Now that summer has unofficially begun and the swimming season is officially underway I want to share some photos showing the transformation of Walden from wilderness to public recreation area.

 

 

Despite the still cool water (only a degree or two above 60) and the less than desirably cool air temperature (not touching 70) the beach was beginning to brim by the time I finished my swim this afternoon. It was still pretty easy to navigate a path through the water  without colliding though.

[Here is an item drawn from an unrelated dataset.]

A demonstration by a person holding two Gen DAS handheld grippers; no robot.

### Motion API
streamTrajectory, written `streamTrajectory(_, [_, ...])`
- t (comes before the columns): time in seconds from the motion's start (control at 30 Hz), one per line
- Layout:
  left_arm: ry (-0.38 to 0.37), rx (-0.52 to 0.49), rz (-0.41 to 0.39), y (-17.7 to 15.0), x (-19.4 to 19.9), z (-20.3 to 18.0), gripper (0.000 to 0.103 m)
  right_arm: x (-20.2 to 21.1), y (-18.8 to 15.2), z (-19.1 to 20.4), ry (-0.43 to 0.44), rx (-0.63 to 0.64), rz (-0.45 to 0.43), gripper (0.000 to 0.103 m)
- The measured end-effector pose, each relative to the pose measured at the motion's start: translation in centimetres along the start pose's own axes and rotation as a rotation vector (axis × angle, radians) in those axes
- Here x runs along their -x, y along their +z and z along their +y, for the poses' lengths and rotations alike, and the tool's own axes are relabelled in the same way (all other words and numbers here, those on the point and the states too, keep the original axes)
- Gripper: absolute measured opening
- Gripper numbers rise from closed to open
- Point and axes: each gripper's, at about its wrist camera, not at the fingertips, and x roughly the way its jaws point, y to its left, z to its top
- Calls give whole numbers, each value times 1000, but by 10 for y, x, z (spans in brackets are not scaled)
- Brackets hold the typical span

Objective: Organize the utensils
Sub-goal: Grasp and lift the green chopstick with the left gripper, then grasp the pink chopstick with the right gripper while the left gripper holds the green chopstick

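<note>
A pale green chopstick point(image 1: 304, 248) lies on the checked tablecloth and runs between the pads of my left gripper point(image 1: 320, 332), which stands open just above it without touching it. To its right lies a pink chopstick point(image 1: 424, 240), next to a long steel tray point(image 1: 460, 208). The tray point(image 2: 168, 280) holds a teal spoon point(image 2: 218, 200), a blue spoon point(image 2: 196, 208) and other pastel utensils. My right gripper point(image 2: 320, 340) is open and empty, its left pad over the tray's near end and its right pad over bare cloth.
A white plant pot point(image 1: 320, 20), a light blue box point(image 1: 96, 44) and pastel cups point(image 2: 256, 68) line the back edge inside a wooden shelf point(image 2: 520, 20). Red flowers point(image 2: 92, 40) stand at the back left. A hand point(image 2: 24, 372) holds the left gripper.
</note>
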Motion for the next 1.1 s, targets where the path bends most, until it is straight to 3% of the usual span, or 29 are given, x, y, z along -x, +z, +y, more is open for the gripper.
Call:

Yes… Despite the weather, the season begins!

 

 

Getting Ready for the New Visitors Center

Watching the workmen struggling under one of the carefully shaped and smoothed tree trunks lying along the dirt walkway; it is to provide seating as visitors make their way from the DCR’s New Visitor Center to the pond I had to comment, “Wow, that’s some reversing job you guys did.” Behind them, wedged neatly between two trees and just to the right of the statue of Thoreau (outside the entrance of the replica of his house), was a small forklift. In its jaws, the tree trunk the men were working under, sweating in the heat and humidity of the summer morning while they twisted a metal base into place to elevate it. As I walked on I wished I had my phone with me to take a photo but I was hurrying off for my morning swim. When I returned and saw it and the other few “seats” all sitting on their metal bases I commented “Well, I see you got the forklift out then.”
“Piece of cake,” one of the guys answered.
“I wish I had been there to see it but I was in the middle of the pond.”
“I wish I’d been there,” he replied.
“Certainly was quieter than it was here I imagine.” It was only about 10 am yet already the pond was closed due to parking reaching capacity.
When I changed I did bring my phone back and take some photos, managing to capture the last of the work the men were doing. That is when the idea for this blog post germinated.

It’s a little under a month now until the New Visitors Center at Walden Pond is due to open and I thought I would share some photos. This morning I was wandering around the perimeter of the fence looking for the best angle to put my phone up to the cyclone wiring when I bumped into one of my DCR buddies. I mentioned to him I wanted to take some photos to put up on my blog. The landscaper happened to be walking by.
“Hey, can you let her in so she can take some photos?” he asked.
“Sure,” the landscaper replied, opening the cyclone fence and leading the way.
He proceeded to tell me the landscaping would be completed in a week. “only another hundred natives to be planted.” I already knew that the visitor center itself was scheduled to be completed by August 1.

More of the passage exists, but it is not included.